Los hombres me fascinaron desde los 10 años. Sin embargo la mayoría no pasaron de ser algo así como cachorritos de una vidriera de tienda de mascotas. Me encantaba detenerme a mirarlos, suspirar por ellos, incluso entrar y preguntar su precio y raza solo para tener una excusa para acariciarlos un rato y jugar con ellos. Pero de ahí a querer adoptarlos....
Eso ya era más complicado. Sólo me "enamoré" cuatro veces en lo que va de mi vida. Y bueno, cada amor fue diferente y especial.
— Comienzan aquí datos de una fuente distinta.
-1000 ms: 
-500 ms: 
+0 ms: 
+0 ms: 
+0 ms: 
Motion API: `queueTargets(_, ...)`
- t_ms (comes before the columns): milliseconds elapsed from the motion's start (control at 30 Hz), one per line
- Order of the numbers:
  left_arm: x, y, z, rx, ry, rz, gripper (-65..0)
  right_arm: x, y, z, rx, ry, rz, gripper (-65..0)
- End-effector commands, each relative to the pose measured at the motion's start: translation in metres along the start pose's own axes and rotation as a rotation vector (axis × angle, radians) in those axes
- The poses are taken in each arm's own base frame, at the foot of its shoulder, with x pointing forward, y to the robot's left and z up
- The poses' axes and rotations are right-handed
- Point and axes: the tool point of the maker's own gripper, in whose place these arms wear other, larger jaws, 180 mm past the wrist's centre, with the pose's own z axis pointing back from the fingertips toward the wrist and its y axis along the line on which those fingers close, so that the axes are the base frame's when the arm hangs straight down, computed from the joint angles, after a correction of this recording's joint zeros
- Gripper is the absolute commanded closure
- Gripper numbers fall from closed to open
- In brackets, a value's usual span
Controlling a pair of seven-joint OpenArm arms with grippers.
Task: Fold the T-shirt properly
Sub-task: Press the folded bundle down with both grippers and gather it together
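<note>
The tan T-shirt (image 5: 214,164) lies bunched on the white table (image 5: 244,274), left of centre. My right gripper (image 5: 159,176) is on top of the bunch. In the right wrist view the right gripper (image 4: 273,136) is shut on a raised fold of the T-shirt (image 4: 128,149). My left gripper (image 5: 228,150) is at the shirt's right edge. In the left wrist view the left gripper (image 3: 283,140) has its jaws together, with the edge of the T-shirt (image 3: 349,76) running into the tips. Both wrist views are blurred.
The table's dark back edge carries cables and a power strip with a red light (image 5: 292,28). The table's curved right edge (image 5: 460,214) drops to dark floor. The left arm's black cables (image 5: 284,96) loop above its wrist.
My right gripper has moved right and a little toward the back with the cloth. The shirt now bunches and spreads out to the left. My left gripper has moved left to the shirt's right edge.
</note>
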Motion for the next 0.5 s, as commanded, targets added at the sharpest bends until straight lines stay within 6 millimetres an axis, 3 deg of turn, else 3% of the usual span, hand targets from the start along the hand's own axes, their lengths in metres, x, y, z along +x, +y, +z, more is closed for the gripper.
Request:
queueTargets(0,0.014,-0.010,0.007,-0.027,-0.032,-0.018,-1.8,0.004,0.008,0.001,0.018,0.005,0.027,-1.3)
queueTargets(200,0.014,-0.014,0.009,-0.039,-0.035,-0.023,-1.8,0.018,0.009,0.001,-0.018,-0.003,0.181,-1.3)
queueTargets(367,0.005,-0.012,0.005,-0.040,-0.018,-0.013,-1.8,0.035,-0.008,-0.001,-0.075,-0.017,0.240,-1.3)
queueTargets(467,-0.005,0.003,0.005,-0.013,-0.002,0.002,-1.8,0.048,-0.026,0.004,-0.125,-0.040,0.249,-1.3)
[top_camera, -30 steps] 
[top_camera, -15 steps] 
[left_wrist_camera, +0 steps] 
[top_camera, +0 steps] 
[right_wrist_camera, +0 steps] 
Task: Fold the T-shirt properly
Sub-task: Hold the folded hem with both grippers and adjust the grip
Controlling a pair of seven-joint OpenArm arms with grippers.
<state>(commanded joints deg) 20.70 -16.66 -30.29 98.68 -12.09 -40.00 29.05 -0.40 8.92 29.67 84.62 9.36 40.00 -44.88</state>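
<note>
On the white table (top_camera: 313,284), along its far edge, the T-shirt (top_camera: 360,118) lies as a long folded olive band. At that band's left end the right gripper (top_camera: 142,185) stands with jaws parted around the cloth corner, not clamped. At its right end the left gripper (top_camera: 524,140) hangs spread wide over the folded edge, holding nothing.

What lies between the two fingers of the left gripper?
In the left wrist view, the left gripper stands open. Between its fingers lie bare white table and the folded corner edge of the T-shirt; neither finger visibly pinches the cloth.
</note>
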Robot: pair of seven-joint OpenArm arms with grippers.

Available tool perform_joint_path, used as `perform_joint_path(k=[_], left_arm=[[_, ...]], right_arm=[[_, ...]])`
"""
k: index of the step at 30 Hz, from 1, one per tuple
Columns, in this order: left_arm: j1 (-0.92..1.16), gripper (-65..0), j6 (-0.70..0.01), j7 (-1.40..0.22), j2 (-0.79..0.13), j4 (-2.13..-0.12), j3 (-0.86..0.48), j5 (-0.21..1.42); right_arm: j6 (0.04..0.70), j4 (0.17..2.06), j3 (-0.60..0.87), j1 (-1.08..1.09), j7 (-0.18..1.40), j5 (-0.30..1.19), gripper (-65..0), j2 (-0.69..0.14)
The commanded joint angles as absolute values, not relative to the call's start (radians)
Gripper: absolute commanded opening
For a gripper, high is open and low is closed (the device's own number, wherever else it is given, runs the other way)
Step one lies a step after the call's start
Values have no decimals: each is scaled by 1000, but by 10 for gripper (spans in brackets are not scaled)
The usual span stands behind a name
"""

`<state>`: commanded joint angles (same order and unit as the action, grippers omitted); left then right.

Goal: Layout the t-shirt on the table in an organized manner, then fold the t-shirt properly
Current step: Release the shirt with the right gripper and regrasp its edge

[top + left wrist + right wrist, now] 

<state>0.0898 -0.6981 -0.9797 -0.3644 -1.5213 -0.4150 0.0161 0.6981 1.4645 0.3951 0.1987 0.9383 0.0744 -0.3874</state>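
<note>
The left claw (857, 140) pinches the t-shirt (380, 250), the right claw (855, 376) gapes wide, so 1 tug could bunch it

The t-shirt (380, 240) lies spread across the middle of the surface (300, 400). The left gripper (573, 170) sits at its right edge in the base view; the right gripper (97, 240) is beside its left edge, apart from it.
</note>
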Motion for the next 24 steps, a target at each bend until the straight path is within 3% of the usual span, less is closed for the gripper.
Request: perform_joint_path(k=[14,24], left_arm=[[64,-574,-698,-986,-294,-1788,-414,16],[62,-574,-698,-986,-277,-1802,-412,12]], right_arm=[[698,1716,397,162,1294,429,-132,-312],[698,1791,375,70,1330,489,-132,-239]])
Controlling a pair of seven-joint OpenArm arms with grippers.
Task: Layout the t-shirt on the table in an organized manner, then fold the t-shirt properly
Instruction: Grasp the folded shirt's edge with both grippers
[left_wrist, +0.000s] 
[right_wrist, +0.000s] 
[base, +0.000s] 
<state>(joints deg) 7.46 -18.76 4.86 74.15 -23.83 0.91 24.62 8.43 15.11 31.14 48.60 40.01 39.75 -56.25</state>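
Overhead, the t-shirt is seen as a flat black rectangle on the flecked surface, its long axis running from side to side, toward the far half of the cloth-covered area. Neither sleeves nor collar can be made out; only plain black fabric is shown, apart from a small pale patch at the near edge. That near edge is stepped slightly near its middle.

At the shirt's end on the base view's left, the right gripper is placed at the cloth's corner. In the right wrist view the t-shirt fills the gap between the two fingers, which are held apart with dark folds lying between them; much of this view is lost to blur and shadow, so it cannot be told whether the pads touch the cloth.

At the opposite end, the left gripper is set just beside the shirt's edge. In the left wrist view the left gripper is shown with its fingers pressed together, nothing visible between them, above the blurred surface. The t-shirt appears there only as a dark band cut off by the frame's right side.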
Así que bueno. Empecemos por el primero.
En una época de mi infancia tenía la costumbre de jugar a esos típicos jueguitos de cartas a los que se les preguntan cosas sobre el futuro. Y bueno, no recuerdo mucho, pero en uno de esos juegos salió que iba a tener un compañero nuevo cuando empezara sexto grado y que me iba a enamorar de él. Y quién sabe qué mas. Cuestión que el primer día de sexto fui muy contenta a ver quién sería mi gran amor. Para mi sorpresa y desilusión no había compañeritos nuevos. Y bueno, continué mi vida. No era tan importante después de todo.
Pero no había visto bien. Porque unos minutos después la maestra nos presenta a todos a un compañerito nuevo. Y sí, adivinaron, me enamoré. Instantáneamente. Él solo estuvo con nosotros ese año. Pero yo lo amé por dos años completos. Nunca pasó nada. Creo que nunca supo que me gustaba. Ni él ni nadie. Pero la sola esperanza de verlo, de poder hablarle, la ilusión de que algún día me amara... Todo eso le dio un sentido nuevo a mis días.
Conclusión que mi primer definición de amor sería algo así:
Amor = lo que sea que dicte el oráculo
Y eso es todo por hoy. Así empezaba mi loca historia amorosa. Para conocer a los otras personitas que marcaron, revolucionaron y enkilombaron mi vida, esperen hasta la próxima entrega.
Los amo!
Ok, no los amo. Pero es que hablar de amor me pone melosa. jajaja.